→ **Task brief**
Work through the data below line by line and say how many lines hold "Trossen"; give only the number.

→ **Materials provided**
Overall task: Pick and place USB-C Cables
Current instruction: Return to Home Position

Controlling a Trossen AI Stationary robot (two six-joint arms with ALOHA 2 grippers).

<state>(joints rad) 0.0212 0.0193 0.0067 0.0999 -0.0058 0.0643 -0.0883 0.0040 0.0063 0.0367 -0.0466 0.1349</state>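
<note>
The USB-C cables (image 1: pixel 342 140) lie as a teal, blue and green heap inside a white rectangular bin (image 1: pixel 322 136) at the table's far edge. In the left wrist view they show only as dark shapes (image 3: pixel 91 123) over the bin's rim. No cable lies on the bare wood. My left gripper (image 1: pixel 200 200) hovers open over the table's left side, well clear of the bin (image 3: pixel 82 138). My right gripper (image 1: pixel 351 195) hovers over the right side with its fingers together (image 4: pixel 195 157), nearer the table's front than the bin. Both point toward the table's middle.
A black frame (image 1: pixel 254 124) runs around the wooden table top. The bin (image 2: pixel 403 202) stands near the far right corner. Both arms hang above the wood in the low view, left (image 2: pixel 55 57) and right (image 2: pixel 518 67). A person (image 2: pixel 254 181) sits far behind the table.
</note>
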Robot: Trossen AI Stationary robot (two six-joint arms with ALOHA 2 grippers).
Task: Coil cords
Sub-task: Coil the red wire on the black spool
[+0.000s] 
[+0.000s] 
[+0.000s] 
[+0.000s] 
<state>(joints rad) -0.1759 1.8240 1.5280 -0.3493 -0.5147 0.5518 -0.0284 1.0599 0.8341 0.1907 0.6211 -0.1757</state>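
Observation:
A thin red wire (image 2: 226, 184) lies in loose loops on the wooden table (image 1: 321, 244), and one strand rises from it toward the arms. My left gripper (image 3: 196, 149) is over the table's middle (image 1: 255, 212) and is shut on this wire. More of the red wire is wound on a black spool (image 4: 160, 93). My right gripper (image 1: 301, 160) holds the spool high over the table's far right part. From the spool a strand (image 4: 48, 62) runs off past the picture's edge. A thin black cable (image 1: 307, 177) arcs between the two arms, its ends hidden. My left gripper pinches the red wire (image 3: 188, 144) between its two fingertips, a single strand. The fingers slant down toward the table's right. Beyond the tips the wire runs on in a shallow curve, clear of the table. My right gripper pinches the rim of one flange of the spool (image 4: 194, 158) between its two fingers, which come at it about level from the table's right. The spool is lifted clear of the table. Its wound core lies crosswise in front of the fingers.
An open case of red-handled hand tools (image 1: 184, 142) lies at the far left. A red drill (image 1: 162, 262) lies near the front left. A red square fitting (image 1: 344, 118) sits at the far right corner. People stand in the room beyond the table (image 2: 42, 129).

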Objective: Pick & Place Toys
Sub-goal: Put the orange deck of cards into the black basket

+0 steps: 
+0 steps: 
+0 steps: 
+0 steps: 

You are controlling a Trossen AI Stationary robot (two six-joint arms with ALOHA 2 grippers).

→ **Solution to this task**
3